Summer of the Redeemers Page 4
Five
THE tall boy was backing away from Picket when I crashed through the undergrowth. His hand was bleeding, and every hair on Picket’s body was standing on end. She wasn’t making a sound.
“Get away from her.” I went to stand by Picket. Very carefully I began to run my hands over her fur, to check and see where they had hurt her. She gave a sharp whine of pain as my fingers pressed her lower spine, at her rump. Beside her were two heavy sticks.
The boys had shed their white shirts, and their skin was alabaster in the shade of the woods. Ribs protruded on all but the plump boy, making them look helpless, somehow shamed. Blood streaked the tall boy’s hand. It ran down his middle finger and dripped to the ground very slowly.
“Let’s get out of here,” he said, and the others followed him as he backed away.
“What did you do to my dog?” Picket was tense, ready to strike, but she wasn’t barking. Deep in her throat she growled, a sensation I felt more than heard. No one answered my question, and I wanted to strike them, to pick up the heavy sticks and whale away at them until they would never hurt another dog again. Not a single one of them answered me. They stared until the tall boy turned away.
“I said let’s go,” he commanded. The boys fell in with him in a ragged line.
“If you ever hurt my dog again, I’ll get even. You’ll burn in hell, Redeemer boys!”
The tall boy paused as if he was considering my words. Then he turned and faced me. He was smiling. “You’d better be careful who you threaten, girl. Don’t you know you shouldn’t be out in the woods alone. No tellin’ what might happen to you. No tellin’ …”

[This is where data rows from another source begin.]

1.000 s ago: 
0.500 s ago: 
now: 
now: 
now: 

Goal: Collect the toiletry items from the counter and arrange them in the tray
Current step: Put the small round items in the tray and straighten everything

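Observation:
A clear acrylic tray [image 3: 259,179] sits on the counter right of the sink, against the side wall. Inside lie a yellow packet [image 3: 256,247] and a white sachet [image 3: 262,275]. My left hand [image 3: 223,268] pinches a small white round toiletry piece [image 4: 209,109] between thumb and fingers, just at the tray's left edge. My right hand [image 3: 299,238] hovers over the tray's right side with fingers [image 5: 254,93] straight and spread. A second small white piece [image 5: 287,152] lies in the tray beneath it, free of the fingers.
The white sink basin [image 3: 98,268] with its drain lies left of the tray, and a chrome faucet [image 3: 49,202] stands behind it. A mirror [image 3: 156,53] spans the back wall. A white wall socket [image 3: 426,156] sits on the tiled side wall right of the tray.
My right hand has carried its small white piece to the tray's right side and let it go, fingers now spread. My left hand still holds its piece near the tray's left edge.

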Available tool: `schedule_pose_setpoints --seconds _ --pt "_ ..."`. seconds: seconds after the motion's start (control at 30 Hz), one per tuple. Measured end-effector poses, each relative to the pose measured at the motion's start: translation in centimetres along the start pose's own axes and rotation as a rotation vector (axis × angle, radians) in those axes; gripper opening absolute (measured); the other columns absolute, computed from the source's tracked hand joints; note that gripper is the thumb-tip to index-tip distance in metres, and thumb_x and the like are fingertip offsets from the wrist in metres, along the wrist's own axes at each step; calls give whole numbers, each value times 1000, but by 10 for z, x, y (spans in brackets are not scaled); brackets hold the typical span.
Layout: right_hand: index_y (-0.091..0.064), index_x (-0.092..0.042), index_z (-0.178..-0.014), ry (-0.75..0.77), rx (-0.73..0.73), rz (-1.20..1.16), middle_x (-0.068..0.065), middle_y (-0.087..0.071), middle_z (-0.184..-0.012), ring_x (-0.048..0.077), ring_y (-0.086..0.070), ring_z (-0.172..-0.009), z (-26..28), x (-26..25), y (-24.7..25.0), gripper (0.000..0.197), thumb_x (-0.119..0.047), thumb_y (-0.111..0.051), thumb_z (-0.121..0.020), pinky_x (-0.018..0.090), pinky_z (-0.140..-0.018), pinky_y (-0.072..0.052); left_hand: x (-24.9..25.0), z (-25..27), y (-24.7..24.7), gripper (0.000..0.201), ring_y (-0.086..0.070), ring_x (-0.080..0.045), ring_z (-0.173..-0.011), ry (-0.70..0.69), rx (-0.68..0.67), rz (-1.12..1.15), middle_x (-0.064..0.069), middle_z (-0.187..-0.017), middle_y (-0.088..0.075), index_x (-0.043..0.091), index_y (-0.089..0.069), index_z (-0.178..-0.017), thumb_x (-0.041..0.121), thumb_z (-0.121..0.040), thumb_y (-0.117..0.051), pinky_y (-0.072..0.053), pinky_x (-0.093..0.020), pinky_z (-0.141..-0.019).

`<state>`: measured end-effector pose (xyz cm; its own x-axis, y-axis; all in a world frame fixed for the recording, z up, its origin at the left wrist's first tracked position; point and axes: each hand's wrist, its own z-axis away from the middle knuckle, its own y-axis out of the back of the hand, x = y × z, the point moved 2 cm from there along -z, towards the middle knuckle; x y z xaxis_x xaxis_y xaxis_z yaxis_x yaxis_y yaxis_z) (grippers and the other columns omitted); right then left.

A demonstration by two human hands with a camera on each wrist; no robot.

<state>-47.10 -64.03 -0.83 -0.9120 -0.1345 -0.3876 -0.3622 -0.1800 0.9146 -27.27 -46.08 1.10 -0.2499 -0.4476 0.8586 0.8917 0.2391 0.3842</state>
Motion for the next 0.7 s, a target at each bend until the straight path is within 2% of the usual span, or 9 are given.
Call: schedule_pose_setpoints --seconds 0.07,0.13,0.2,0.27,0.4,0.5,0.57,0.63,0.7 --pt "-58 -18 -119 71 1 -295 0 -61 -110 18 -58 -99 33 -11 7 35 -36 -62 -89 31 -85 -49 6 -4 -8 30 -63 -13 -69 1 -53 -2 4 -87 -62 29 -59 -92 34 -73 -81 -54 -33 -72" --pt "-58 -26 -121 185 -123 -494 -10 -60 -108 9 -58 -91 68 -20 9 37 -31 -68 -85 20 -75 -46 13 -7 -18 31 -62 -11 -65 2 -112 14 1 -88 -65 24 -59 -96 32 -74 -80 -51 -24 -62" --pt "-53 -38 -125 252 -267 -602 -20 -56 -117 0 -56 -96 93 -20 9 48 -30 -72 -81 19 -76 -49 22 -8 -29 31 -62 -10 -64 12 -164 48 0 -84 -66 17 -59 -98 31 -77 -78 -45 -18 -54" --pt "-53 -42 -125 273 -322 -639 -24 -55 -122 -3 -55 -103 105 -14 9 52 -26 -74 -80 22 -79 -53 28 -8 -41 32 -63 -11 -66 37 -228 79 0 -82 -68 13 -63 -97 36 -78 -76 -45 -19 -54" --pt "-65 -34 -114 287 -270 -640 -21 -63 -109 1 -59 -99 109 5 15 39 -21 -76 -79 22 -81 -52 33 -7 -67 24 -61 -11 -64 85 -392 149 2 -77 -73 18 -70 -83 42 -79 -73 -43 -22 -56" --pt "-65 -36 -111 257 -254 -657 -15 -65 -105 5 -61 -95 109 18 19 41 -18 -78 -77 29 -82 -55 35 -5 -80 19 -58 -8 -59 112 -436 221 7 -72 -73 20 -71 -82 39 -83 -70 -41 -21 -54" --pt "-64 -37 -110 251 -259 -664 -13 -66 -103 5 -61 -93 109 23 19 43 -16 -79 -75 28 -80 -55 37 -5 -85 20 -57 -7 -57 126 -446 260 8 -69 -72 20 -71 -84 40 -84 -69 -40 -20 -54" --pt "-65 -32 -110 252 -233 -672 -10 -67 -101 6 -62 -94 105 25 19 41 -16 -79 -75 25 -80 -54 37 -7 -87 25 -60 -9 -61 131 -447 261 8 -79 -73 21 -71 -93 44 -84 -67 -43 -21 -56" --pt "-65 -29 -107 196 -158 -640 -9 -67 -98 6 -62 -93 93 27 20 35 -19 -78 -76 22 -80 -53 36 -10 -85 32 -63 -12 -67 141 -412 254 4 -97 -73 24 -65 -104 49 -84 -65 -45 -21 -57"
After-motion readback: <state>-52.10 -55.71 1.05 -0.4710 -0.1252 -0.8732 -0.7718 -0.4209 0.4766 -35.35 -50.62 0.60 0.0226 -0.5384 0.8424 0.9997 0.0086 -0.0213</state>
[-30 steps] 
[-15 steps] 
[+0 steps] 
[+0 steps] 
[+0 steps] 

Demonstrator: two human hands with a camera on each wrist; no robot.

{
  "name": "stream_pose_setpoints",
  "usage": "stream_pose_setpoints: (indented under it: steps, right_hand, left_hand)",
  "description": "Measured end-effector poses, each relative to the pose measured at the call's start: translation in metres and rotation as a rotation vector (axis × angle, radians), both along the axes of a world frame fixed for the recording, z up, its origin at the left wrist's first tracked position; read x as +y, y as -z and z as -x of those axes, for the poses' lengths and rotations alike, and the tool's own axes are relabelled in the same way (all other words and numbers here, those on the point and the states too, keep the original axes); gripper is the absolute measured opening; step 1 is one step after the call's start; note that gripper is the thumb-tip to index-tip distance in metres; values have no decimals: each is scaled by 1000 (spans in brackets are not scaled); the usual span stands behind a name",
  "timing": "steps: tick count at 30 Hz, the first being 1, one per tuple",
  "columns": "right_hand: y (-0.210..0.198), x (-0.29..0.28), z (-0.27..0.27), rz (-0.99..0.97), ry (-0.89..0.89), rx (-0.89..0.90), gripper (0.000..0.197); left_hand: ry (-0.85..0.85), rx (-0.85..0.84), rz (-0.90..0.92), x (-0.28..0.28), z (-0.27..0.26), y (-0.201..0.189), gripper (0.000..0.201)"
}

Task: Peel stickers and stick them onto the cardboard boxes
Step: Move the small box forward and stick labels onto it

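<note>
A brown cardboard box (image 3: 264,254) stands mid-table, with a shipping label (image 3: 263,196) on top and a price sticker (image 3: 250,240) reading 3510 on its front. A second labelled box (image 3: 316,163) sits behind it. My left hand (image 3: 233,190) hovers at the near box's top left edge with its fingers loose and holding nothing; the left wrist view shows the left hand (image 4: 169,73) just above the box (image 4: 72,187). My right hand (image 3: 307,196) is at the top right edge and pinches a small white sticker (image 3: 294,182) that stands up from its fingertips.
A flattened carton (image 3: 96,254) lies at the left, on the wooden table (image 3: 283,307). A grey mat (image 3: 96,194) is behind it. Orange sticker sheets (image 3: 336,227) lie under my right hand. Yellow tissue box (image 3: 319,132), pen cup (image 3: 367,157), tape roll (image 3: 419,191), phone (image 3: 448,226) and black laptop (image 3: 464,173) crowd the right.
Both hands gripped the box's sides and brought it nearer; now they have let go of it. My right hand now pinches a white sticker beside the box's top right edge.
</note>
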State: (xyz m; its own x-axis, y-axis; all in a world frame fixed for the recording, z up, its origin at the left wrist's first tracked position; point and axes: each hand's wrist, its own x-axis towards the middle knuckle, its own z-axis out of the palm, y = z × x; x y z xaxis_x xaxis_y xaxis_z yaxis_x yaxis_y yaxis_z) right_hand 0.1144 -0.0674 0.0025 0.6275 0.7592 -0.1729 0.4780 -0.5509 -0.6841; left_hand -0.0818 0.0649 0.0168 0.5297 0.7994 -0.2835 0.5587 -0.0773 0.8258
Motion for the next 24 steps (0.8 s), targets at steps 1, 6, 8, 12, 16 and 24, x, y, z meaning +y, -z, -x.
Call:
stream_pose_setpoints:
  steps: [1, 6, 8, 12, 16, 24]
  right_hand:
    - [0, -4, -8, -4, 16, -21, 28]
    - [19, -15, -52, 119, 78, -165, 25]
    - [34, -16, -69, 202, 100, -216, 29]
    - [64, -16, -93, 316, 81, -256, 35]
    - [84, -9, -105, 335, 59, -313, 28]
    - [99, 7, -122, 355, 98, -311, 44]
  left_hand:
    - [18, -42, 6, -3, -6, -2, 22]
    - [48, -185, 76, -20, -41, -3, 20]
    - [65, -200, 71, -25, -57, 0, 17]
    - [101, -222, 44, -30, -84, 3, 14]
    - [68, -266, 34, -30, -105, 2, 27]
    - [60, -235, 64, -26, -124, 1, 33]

“Bicycles!” The cry rang out over whatever else the tall boy had intended to say. The plump boy had found them, the one who earlier had been defending his sister.
They pulled the bikes from the foliage where Alice and I had hidden them. They were jubilant with the discovery, intent among themselves. One of them danced and hollered like an Indian around my Schwinn. Very carefully I loosened Picket’s rope from around the magnolia tree. If I let Picket loose, she’d go after them. It would be worse than one small bite. But even as much as I wanted to let her go, I was afraid of the tall boy. He might really hurt her. Or me, and he might enjoy doing it. There was also Alice and Maebelle V. to consider. I held Picket tight.
The boys picked the bicycles up and started running across the creek with them. They meant to keep them.
I spoke softly to Picket, pressing my fingers along her back once again. Except for that one sensitive spot she seemed to be okay.
“Bekkah!” Alice broke through the tangle of huckleberries behind me. She took in the disappearing boys and our bicycles. “Oh, my God,” she whispered as she leaned against the magnolia. “What are we going to do now?”
I didn’t know. I still had Picket on the rope, and I got her to walk with me. She could move, and she didn’t limp. My biggest worries began to disappear, replaced by a fire that was new. Something in the center of my chest burned. I wanted to hurt those boys. I picked up the bigger of the two sticks they’d thrown at Picket. It weighed as much as a small bag of sugar. It must have hurt when it hit her.
“Mama’s gonna skin me when she finds out about the bicycle.” Alice’s voice wavered. Maebelle V. echoed her sentiment with a lusty cry.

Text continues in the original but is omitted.